The amount of gas is measured by monitoring the pressure drop of a fixed, known volume containing the adsorbent sample. For the manometric method, the measuring device consists of a dosing cell (31.5 cm3), and an adsorption cell (16.78 cm3) with calibrated volumes, equipped with a high-precision pressure transducer. The entire system must be maintained under constant temperature conditions. Three two-way valves allow the separation of the dosing cell from the adsorption cell. Isothermal conditions are ensured by a PID regulator (Eurotherm 3208, Eurotherm Automation, Dardilly, France), monitored through the use of two thermocouples placed on each of the cells.

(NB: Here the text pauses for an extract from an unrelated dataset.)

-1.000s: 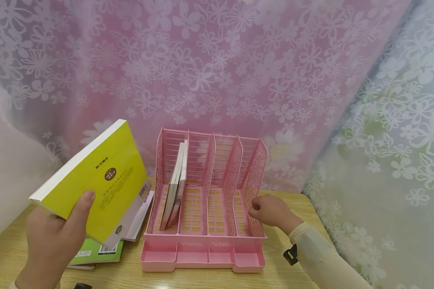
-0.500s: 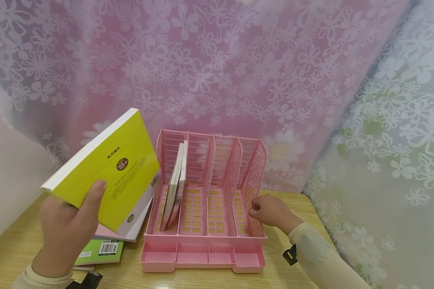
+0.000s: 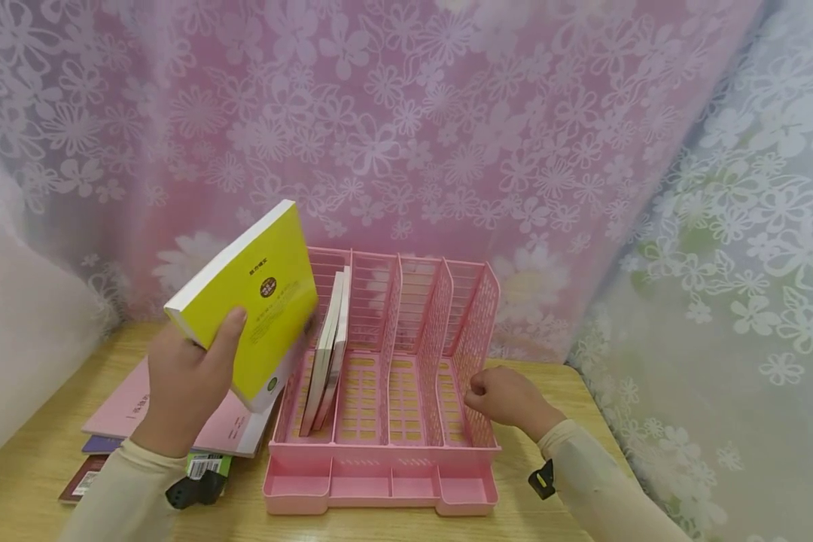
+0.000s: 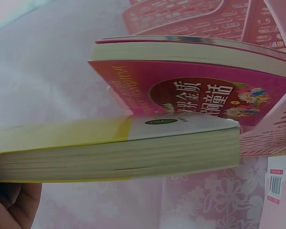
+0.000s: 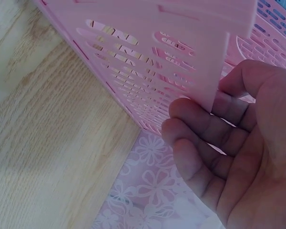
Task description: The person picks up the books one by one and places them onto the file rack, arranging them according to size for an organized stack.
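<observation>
My left hand [image 3: 188, 380] grips a thick yellow book [image 3: 271, 309] by its near end, thumb on the cover. The book is tilted in the air, beside and partly in front of the left side of a pink book rack [image 3: 362, 476]. Inside the rack's leftmost compartment lean two thin books [image 3: 327, 354]; the left wrist view shows the bright pink cover of one book [image 4: 133, 78] just beyond the yellow book. My right hand [image 3: 511, 399] pinches the front edge of the rack's right side panel [image 5: 181, 71], its fingers curled at the panel's edge.
Left of the rack, a pile of books lies on the wooden table [image 3: 545, 519], a pale pink book [image 3: 118, 403] on top. A flowered curtain [image 3: 406, 135] hangs behind. Small trays run along the rack's front.
My left hand has carried the yellow book rightward to the rack's left side and turned it more upright. More of the book pile shows. The right hand stays at the side panel.
</observation>
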Demonstrator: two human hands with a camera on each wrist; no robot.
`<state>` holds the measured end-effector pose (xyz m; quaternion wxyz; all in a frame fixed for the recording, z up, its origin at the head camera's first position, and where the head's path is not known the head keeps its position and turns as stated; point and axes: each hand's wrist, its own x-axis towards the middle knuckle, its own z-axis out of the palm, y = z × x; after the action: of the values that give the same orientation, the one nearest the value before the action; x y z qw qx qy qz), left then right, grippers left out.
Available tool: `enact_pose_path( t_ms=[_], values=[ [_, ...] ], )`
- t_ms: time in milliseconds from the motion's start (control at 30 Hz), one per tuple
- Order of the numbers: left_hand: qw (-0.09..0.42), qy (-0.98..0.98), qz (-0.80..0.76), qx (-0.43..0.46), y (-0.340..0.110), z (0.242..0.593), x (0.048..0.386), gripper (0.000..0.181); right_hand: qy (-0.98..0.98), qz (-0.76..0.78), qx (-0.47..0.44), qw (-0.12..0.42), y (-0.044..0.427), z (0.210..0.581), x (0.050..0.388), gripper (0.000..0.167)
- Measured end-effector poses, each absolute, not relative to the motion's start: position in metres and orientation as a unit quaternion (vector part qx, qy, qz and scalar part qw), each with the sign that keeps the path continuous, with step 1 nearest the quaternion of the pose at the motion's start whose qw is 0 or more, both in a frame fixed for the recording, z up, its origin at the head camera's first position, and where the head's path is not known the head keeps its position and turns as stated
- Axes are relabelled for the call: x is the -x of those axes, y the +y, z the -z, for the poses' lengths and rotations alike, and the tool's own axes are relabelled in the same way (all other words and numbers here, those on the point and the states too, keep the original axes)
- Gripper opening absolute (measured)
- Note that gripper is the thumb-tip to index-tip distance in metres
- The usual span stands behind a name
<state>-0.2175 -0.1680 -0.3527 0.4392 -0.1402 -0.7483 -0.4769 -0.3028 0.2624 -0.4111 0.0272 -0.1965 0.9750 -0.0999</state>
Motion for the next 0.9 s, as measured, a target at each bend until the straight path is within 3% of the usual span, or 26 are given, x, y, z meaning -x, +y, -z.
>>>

This equipment can operate over broad ranges of pressure (0–3.0 MPa) and temperature (303.15 K–423.15 K).
The adsorption isotherms were fitted using the Langmuir adsorption model, widely applied to describe CH4 and CO2 adsorption on organic-rich shales due to its simplicity and ability to provide reliable estimates of monolayer adsorption capacity under subsurface conditions. The mathematical formulation followed the three-parameter Langmuir model as described by Gensterblum et al. [27].
Parameter estimation was carried out using the Solver add-in in Microsoft Excel, applying the generalized reduced gradient (GRG) nonlinear algorithm to minimize the sum of squared residuals (SSE) between experimental and modeled adsorption values. This approach ensures robust optimization for nonlinear regression with continuous variables. To assess the uncertainty of the fitted parameters, confidence intervals were determined by individually varying either nL or pL while keeping the other fixed at its optimum value, until a 5% increase in SSE was achieved compared to the minimum SSE of the fit. This method provides a quantitative measure of parameter sensitivity and reliability.

2.4. Surface Area and Pore Structure Characterization by N2 Adsorption–Desorption

Textural properties of the shale samples were evaluated by N2 adsorption–desorption at 77 K using a Micromeritics 3FLEX™ instrument. Before analysis, samples were degassed at 110 °C under vacuum for 12 h using a VacPrep 061 (Micromeritics, Micromeritics, Miami, FL, USA) to remove moisture and volatiles. The specific surface area was determined using the Brunauer–Emmett–Teller (BET) method. Pore size distributions were derived from the desorption branches of the isotherms using the Barrett–Joyner–Halenda (BJH) method, as recommended for slit-shaped pore analysis. N2 adsorption–desorption isotherms were measured over a relative pressure (P/P0) range of 0.01–0.99.

3. Results

3.1. Mineralogical Composition and Its Role in Adsorption

X-ray diffraction (XRD) analysis revealed diverse mineralogical compositions among the samples. S1 and S2 were rich in quartz (45.07% and 43.84%, respectively) and kaolinite, with minor phases such as pyrite, natrojarosite, and lizardite. S3 showed a dominant presence of whewellite (57.1%) and dickite (23.55%), while mineralogical data were not available for S4. Despite repeated attempts, including additional XRD and exploratory XRF analyses, no reliable data could be obtained for S4, likely due to sample alteration or contamination during handling or storage. No additional material from S4 is available for further analysis.
Clays such as kaolinite and dickite can enhance adsorption through increased surface area and the development of active sites [28]. However, the low BET values observed—even in samples with substantial clay content—suggest that mineralogy alone does not account for the differences in gas uptake. This indicates a complex interplay between mineral phases, thermal maturity, and the structure of the organic matrix [29,30]. The notable adsorption capacity of S4, despite the lack of mineralogical data, may be partly explained by a mineralogical composition similar to that of S3, as both samples originate from the same well. This possibility, along with potential structural features favoring gas uptake, highlights the need for further study.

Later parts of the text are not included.